TOEFL Primary®を導入した理由は?

外部試験を考える際、世界で通用する基準であることを重視しました。TOEFL®は海外の大学に入る際も必要ですし、児童が将来的に活用できるものと考えています。
本校では小学5年生段階でCEFRのB1レベルを目標としています。CEFRと関連づける際もTOEFL Primary®は児童の英語力の伸びがわかりやすいですね。また、結果が合格か不合格かという形式ではなく、スコアとバンド(段階別)で表されるため、たとえばTOEFL Primary® Step 1を受けることで、その児童がA1に達しているかどうかだけではなく、A2レベルにあるかどうかも見ることができます。その点も良いところだと思います。
TOEFL Primary®の設問についてはどのようにお感じですか。
学校での先生の指示や留守番電話のメッセージなど、実践的な場面設定なので、日常的なコミュニケーション能力を測るのに適していますね。ReadingとListeningの表現も自然だと思います。スピードも聞き取りやすく、Stepに応じた難易度の設定が適切ですね。また、TOEFL Primary®は子ども向けの課題をよく考えて作られていると思います。本校のようなバイリンガルで英語に触れる環境を設定する際、教材選択が非常に重要です。子ども向けの読み物などでも深い内容のものもあり、そうしたものを通じて単語力や課題への対応力を培うことができます。文法について授業では明示的には教えていませんが、英語に日常的にふれあう環境作りをすることで自然に身に付けています。

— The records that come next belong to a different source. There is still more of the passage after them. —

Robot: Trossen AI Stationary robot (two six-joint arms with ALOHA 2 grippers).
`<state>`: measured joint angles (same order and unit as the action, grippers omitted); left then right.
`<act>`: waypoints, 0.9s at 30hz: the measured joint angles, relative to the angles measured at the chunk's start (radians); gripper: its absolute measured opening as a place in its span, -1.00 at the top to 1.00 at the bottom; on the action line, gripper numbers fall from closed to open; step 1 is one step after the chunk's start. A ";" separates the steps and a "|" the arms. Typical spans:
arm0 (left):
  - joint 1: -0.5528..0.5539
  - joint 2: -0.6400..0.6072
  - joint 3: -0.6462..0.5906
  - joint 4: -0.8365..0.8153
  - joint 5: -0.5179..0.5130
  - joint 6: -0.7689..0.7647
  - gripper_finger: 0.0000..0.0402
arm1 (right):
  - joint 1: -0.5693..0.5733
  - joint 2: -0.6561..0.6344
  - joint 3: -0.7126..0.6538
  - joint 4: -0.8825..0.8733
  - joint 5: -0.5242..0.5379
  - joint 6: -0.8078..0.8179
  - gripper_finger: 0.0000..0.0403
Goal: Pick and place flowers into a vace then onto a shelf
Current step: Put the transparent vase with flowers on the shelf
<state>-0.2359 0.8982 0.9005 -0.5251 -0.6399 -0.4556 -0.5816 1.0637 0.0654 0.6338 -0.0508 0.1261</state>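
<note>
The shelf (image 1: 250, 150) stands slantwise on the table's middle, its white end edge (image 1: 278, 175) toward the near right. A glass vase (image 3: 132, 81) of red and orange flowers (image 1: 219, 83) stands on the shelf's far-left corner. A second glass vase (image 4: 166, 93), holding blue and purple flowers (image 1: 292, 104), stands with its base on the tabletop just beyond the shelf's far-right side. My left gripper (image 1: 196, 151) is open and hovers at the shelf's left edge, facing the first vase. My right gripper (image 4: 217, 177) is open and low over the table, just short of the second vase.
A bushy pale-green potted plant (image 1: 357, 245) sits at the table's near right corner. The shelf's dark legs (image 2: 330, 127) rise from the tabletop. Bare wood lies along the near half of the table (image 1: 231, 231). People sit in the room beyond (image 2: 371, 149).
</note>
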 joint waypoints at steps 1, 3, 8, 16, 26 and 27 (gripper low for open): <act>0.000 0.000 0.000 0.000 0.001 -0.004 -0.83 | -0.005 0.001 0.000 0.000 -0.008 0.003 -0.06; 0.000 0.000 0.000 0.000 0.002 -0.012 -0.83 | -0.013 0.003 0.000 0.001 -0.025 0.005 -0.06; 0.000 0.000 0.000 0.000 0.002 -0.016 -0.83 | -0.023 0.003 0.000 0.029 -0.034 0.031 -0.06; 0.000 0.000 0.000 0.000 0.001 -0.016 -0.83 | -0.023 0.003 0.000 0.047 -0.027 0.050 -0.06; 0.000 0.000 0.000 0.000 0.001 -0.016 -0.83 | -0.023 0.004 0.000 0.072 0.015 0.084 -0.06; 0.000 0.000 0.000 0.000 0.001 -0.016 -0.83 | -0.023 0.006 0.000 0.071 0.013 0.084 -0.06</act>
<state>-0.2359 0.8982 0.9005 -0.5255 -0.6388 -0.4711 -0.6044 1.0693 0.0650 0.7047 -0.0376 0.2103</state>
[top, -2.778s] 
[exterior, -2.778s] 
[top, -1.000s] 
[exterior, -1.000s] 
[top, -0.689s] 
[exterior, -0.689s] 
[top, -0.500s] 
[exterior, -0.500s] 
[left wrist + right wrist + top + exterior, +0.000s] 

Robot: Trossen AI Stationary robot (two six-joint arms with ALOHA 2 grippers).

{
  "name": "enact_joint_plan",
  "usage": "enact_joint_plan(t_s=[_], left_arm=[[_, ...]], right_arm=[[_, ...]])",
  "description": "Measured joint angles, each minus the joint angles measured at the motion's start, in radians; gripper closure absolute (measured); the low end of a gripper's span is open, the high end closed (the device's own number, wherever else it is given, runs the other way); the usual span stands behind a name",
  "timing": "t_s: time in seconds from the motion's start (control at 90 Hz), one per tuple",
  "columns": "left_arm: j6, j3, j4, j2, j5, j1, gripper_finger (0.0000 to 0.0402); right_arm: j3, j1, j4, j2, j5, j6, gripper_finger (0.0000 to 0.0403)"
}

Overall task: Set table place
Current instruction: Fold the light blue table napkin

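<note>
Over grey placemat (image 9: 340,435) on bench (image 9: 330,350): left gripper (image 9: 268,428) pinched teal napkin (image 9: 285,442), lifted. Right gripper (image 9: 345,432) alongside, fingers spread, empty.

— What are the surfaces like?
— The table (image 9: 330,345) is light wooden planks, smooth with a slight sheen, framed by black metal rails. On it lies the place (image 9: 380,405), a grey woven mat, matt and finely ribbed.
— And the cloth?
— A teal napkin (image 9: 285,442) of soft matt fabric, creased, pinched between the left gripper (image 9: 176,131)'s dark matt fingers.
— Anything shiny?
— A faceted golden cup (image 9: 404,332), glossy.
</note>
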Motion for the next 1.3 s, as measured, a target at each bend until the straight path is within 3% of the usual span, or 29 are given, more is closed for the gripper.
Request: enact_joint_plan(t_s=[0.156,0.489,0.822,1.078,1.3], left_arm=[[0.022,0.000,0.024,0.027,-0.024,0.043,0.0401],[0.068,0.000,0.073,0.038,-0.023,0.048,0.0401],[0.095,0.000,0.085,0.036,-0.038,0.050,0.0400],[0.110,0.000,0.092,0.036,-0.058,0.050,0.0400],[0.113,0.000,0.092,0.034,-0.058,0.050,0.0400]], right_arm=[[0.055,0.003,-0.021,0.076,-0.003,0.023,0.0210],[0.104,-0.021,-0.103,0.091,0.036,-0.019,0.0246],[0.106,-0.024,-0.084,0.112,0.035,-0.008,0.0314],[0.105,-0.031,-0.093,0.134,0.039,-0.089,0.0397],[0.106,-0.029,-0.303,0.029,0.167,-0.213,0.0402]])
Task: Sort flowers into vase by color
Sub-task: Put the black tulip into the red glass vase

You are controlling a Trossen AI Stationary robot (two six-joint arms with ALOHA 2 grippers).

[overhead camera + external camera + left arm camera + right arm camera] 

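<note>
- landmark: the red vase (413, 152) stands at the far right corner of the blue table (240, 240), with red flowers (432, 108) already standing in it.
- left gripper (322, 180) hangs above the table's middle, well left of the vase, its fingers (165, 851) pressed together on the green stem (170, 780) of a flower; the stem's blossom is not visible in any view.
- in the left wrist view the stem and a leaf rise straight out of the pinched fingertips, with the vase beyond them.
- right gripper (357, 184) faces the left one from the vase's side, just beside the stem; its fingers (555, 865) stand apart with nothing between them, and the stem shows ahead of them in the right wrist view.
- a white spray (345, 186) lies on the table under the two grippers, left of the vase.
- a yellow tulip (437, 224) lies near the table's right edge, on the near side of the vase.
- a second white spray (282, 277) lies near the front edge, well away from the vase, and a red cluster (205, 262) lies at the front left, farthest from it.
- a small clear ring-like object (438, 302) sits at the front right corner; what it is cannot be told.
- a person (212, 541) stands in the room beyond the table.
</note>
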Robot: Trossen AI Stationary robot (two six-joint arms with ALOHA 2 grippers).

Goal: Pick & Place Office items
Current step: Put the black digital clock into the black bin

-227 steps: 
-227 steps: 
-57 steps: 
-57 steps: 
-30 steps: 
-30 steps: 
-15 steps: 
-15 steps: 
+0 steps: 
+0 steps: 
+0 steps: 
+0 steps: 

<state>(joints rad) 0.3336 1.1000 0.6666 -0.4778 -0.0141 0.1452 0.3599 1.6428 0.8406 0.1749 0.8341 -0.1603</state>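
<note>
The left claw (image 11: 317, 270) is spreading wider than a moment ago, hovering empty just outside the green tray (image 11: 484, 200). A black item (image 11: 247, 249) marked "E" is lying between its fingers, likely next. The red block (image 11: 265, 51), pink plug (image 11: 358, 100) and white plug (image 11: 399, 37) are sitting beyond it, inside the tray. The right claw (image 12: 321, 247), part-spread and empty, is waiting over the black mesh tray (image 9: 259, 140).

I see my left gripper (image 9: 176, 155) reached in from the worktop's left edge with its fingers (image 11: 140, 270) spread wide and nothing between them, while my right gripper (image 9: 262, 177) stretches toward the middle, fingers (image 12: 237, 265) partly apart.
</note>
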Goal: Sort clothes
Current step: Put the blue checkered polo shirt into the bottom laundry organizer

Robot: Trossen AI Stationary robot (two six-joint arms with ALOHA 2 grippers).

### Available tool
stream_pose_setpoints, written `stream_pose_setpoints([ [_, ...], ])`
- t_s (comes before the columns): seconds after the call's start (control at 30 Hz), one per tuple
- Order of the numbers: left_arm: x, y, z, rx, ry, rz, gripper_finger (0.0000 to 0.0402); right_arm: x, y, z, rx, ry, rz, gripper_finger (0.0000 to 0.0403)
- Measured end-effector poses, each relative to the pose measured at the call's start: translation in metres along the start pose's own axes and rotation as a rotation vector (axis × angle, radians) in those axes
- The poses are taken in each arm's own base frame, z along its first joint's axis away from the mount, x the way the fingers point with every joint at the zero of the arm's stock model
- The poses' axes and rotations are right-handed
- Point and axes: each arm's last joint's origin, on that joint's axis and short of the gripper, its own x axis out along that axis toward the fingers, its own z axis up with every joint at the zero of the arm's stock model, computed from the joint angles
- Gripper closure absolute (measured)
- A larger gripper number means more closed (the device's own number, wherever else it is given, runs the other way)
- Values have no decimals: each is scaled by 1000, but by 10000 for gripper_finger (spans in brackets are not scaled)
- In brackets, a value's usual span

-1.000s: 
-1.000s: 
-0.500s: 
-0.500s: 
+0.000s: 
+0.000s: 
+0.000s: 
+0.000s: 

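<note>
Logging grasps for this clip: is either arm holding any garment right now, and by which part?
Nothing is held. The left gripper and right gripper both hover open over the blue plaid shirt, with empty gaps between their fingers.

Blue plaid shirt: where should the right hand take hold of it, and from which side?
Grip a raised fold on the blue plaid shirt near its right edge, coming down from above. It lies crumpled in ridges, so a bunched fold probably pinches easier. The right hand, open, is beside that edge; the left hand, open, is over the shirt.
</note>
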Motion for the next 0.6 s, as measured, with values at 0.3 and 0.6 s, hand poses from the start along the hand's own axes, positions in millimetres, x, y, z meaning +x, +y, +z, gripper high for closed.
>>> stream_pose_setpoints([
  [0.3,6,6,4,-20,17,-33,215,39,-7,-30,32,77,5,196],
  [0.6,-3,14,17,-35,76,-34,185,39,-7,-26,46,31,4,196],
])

TOEFL Primary®は指導においてどのように役立っていますか。

受験するのは児童ですが、個別の進度の診断というだけでなく、BLESを含めた学校全体のカリキュラムの効果を測る役割もあると考えています。試験結果は受験する児童個人だけでなく、学校にレポートされるため、教員が指導を振り返るのにも役立っています。学年によっても傾向が異なるため、結果に応じてその後に扱う教材を変えるなど柔軟に対応する際の参考にしています。
TOEFL Primary®を含めて、評価は指導の適切さを確認するのに活かすべきという考えで取り入れています。良い教育は子どもに応じたスタンダードを適切に設定することで成り立つと考えています。その設定にあたり、TOEFL Primary®は適切な指針として機能しています。